WHAT NEEDS TO BE DONE
Restate all of the material, keeping every line identical to the original.

SUPPLIED MATERIAL
--- START ---

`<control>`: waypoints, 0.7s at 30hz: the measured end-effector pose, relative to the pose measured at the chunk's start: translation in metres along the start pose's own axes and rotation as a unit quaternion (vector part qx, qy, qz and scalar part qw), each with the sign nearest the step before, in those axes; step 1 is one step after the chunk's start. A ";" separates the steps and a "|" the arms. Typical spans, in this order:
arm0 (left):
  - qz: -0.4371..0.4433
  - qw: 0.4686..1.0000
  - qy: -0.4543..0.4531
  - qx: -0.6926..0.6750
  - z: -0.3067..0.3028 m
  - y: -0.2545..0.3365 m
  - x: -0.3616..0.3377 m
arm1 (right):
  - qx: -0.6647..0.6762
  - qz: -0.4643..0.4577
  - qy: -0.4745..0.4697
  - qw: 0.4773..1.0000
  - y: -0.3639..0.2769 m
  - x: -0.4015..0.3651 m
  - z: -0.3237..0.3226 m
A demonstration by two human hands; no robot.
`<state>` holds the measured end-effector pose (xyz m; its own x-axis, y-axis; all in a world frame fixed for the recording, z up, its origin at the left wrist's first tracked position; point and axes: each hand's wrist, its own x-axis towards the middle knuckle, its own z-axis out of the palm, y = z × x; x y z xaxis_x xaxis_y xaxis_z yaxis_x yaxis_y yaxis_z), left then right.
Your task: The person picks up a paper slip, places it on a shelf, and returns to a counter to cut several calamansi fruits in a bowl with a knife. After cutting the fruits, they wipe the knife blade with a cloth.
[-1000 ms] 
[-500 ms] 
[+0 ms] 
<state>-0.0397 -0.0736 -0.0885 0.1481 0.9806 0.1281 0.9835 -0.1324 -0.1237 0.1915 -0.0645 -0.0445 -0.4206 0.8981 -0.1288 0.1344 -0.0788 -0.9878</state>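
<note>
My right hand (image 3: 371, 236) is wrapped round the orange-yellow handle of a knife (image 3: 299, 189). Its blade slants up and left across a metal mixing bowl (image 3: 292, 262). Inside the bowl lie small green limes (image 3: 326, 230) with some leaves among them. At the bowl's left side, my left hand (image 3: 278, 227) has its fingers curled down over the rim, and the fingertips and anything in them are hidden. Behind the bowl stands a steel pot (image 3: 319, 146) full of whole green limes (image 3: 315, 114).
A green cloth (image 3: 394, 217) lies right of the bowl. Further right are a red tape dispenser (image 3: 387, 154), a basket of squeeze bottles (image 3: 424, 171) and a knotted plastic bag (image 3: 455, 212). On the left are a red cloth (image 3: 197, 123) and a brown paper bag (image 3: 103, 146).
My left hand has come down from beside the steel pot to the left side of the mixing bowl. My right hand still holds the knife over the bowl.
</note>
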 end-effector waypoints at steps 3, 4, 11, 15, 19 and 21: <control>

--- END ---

RESPONSE TO THE EXERCISE
`<control>`: waypoints, 0.7s at 30hz: the measured end-effector pose, relative to the pose measured at the chunk's start: translation in metres along the start pose's own axes and rotation as a unit quaternion (vector part qx, qy, qz and scalar part qw), each with the sign nearest the step before, in those axes; step 1 is one step after the chunk's start. A ";" separates the steps and a "|" the arms. Typical spans, in this order:
arm0 (left):
  - qz: -0.4371..0.4433
  - qw: 0.4686..1.0000
  - qy: -0.4543..0.4531
  - qx: -0.6926..0.6750
  - z: -0.3067..0.3028 m
  - y: -0.2545..0.3365 m
  - x: -0.3616..0.3377 m
arm1 (right):
  - qx: -0.6647..0.6762
  - qz: -0.4643..0.4577
  - qy: -0.4745..0.4697
  - qw: 0.4773..1.0000
  - y: -0.3639..0.2769 m
  - x: -0.4015..0.3651 m
  - z: -0.3237..0.3226 m
A demonstration by two human hands; no robot.
`<state>` holds the measured end-effector pose (xyz m; its own x-axis, y-axis; all in a world frame fixed for the recording, z up, its origin at the left wrist's first tracked position; point and axes: each hand's wrist, its own x-axis towards the middle knuckle, its own z-axis out of the palm, y = z × x; x y z xaxis_x xaxis_y xaxis_z yaxis_x yaxis_y yaxis_z), left then right.
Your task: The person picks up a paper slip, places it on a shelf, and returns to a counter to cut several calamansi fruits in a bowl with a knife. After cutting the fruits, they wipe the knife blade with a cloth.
[-1000 ms] 
[-500 ms] 
[+0 ms] 
<state>-0.0397 -0.0736 -0.0885 0.1481 0.9806 0.1281 0.9835 -0.1324 -0.1237 0.1915 -0.0645 -0.0445 -0.4206 0.8981 -0.1288 0.1344 -0.0788 -0.9878</state>
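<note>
My right hand (image 3: 371, 236) is wrapped round the orange-yellow handle of a knife (image 3: 299, 189). Its blade slants up and left across a metal mixing bowl (image 3: 292, 262). Inside the bowl lie small green limes (image 3: 326, 230) with some leaves among them. At the bowl's left side, my left hand (image 3: 278, 227) has its fingers curled down over the rim, and the fingertips and anything in them are hidden. Behind the bowl stands a steel pot (image 3: 319, 146) full of whole green limes (image 3: 315, 114).
A green cloth (image 3: 394, 217) lies right of the bowl. Further right are a red tape dispenser (image 3: 387, 154), a basket of squeeze bottles (image 3: 424, 171) and a knotted plastic bag (image 3: 455, 212). On the left are a red cloth (image 3: 197, 123) and a brown paper bag (image 3: 103, 146).
My left hand has come down from beside the steel pot to the left side of the mixing bowl. My right hand still holds the knife over the bowl.
</note>
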 end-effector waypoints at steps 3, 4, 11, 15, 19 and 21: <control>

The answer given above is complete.